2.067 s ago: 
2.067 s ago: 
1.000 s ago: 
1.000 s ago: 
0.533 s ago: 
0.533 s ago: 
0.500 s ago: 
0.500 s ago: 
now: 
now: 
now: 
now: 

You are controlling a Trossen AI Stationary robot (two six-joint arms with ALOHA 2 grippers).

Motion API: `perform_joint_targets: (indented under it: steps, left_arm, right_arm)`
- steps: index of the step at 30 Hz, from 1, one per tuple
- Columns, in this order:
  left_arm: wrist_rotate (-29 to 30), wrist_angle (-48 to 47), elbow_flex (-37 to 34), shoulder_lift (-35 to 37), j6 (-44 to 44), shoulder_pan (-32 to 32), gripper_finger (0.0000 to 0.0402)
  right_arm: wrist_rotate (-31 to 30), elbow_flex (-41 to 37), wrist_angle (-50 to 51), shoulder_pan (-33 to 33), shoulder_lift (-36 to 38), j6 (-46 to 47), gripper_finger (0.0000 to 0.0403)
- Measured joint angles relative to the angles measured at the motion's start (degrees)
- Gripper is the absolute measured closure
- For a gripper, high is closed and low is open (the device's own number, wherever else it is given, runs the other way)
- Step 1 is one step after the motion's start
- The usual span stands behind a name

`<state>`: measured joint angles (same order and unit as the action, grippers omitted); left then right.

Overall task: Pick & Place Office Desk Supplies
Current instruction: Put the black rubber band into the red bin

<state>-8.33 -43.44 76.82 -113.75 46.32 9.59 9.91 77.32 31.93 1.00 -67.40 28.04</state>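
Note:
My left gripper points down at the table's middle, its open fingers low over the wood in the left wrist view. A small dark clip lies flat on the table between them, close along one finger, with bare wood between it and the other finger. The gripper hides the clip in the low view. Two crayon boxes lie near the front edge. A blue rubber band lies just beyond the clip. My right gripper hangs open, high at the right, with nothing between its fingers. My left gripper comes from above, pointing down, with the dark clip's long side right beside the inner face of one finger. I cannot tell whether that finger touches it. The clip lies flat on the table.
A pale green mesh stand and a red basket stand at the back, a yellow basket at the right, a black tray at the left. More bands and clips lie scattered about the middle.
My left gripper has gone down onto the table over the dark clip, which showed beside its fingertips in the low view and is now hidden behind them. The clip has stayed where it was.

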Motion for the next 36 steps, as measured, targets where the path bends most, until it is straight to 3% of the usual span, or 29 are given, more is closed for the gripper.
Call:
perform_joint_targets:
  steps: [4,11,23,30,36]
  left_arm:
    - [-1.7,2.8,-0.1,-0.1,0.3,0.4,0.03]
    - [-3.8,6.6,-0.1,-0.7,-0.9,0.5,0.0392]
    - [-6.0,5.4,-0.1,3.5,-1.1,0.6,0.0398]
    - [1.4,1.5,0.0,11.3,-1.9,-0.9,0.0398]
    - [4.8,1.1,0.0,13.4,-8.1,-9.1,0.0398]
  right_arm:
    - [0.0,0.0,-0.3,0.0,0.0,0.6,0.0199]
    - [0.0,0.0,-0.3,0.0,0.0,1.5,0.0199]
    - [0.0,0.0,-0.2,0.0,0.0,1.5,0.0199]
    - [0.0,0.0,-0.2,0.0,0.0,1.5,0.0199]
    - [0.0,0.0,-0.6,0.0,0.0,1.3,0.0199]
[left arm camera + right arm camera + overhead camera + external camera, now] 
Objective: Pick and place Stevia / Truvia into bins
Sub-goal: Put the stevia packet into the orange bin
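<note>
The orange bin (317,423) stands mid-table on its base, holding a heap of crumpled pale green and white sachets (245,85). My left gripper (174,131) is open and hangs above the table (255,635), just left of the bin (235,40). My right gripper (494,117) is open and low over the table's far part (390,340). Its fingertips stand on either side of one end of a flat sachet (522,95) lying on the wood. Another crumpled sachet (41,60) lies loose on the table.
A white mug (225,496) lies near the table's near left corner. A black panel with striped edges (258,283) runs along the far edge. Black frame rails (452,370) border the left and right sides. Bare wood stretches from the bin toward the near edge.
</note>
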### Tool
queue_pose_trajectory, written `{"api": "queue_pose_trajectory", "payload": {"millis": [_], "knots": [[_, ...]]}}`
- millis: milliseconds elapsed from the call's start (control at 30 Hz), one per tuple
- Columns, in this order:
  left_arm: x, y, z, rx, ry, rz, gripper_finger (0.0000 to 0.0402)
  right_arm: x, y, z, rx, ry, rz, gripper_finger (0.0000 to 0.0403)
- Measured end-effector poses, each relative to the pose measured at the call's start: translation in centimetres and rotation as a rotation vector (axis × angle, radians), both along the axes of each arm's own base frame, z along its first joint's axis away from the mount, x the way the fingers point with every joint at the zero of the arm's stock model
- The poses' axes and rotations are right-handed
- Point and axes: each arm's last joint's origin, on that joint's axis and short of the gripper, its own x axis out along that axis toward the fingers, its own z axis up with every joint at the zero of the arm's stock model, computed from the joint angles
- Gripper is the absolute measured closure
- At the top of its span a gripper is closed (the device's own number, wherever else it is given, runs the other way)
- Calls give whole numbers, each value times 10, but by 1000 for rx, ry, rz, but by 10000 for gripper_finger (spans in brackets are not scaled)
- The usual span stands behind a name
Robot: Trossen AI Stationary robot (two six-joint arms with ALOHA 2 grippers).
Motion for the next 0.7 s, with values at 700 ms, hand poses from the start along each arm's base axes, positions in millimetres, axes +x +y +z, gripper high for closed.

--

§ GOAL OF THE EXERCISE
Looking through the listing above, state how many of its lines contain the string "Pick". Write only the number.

§ RESPONSE BOX
2